DETAILED ACTION
 
Introduction
1.         This office action is in response to Applicant’s submission filed on 12/06/2019.   Claims 1-20 are pending in the application and has been examined.

Notice of Pre-AIA  or AIA  Status
2.	The present application, filed on or after March 16, 2013, is being examined under the first inventor to file provisions of the AIA .
Drawings
3.         The drawings filed on 12/06/2019 have been accepted and considered by the Examiner.

Claim Rejections - 35 USC § 101
35 U.S.C. 101 reads as follows:
Whoever invents or discovers any new and useful process, machine, manufacture, or composition of matter, or any new and useful improvement thereof, may obtain a patent therefor, subject to the conditions and requirements of this title.

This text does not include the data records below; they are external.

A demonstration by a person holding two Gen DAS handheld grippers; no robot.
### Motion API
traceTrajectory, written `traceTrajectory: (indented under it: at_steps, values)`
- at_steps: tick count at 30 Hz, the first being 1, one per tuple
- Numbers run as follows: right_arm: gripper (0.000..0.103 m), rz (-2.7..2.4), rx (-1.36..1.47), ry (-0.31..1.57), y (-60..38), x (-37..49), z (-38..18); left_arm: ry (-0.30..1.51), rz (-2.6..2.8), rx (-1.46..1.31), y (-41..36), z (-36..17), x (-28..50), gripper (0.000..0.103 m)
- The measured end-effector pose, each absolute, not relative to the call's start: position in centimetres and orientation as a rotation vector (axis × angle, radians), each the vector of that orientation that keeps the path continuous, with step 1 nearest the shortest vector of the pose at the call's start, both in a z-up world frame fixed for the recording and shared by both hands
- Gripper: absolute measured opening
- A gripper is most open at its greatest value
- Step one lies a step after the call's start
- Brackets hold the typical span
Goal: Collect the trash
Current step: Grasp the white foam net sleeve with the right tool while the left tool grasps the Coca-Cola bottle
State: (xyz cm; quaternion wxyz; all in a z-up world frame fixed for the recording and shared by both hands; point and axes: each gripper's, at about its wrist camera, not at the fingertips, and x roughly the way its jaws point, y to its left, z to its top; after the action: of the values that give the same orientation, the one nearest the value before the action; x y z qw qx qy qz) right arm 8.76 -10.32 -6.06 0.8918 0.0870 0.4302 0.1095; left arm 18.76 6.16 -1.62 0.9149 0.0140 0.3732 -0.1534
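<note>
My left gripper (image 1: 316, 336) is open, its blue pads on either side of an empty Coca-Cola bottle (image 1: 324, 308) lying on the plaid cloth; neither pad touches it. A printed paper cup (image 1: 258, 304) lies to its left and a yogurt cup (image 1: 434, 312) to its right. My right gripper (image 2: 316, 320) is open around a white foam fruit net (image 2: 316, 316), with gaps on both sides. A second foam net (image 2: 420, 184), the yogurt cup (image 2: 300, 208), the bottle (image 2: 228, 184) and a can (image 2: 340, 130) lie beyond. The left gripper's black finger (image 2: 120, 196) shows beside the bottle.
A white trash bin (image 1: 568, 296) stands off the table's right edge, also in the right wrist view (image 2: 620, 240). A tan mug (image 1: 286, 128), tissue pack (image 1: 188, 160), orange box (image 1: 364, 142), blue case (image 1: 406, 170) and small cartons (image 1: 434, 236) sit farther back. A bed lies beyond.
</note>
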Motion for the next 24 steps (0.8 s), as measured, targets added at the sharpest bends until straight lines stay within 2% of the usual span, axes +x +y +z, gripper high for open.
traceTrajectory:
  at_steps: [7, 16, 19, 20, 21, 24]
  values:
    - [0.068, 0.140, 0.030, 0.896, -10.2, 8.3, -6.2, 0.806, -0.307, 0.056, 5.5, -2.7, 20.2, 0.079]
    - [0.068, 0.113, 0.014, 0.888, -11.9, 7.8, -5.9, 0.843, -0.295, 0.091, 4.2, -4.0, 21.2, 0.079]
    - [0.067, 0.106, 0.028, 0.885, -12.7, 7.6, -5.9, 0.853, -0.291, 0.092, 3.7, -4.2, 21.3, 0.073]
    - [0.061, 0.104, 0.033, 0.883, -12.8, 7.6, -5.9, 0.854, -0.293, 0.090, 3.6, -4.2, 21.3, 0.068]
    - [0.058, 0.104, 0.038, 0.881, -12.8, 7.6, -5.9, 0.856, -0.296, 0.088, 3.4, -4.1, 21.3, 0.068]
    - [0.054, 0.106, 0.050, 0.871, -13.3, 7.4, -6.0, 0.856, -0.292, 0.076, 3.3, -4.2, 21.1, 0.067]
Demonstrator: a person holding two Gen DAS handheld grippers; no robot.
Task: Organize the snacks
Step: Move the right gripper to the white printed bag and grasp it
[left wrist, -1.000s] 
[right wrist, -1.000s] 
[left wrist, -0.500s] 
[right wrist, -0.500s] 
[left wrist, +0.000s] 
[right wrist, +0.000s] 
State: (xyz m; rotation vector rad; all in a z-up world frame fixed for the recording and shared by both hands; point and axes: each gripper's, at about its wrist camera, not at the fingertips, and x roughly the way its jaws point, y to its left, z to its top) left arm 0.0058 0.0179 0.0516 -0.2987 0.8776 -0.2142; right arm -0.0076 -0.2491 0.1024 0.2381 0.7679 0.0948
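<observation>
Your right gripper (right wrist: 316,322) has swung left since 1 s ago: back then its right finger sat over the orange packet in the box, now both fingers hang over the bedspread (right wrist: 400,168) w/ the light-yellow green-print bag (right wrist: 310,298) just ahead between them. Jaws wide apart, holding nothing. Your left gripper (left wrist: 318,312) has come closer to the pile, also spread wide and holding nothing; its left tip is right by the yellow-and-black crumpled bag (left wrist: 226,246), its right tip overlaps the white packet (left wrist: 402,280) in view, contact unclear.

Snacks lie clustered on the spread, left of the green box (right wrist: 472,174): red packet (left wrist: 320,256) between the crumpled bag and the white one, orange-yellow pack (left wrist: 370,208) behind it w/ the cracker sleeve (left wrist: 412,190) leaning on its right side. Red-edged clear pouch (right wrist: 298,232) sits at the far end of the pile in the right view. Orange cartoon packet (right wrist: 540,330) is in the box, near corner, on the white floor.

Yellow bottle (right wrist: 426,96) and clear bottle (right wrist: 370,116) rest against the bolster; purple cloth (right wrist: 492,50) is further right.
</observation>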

4. 	Claim 1 is rejected under 35 U.S.C 101 because the claimed invention is directed to non-statutory subject matter. The claim(s) is/are directed to a judicial exception without significantly more. In a test for patent subject matter eligibility, claim(s) 1 is/are found to be in accordance with Step 1 (see 2019 Revised Patent Subject Matter Eligibility), as claim 1 is related to a process, machine, manufacture, or composition of matter. When assessed under Step 2A, Prong I, claim 1 is found to be directed towards an abstract idea. The rationale for this finding is explained below:
Independent claim 1: recites, see e.g., “…system for separating audio based on sound producing objects…” Under Step 2A, Prong I, this claim is directed to an abstract idea without significantly more, as the claim recites a judicial exception. Claim 1 reciting: “1. A system for separating audio based on sound producing objects, the system comprising: a processor configured to: receive video data and audio data; perform object detection using the video data to identify a number of sound producing objects in the video data; predict a separation for each sound producing object detected in the video data; generate separated audio data for each sound producing object using the separation and the audio data” can be considered an abstract idea. Specifically, if a claim limitation, under its broadest reasonable interpretation, covers performance of the limitation in the mind but for the recitation of generic computer components, then it falls within the “Mental Processes” grouping of abstract ideas. Accordingly, the claim recites an abstract idea. In this case, the claim recites see e.g., a mental process that is used to see e.g., “…perform object detection using the video data to identify a number of sound producing objects in the video data; predict a separation for each sound producing object detected in the video data; generate separated audio data for each sound producing object using the separation and the audio data.” Thus, the claim recites a mental process. Note that, in this example, the “…perform object detection …” “…identify a number of sound producing objects …” and “…generate separated audio data for each sound producing object using the separation and the audio data …” steps are determined to recite a mental concept. For example, person A can be listening and visually observing to what person B, and person C are talking and doing. Person A can then proceed to detect/observe that person B is physically displaying a video using his phone to person C. Both, person B (e.g., says, “her name is Mary”) and person C (e.g., says, “that’s Mary”) at the same time the video is playing repeat the same name (e.g., Mary in a different phrase). Person A, immediately and verbally, interrupts Person B and C and says “e.g., “Excuse me gentlemen, I could not help to hear and see, but I also know the person in the video you both are naming as Mary, she is a relative of mine.” Therefore, under Step 2A, Prong I, claim 1 recites an abstract idea.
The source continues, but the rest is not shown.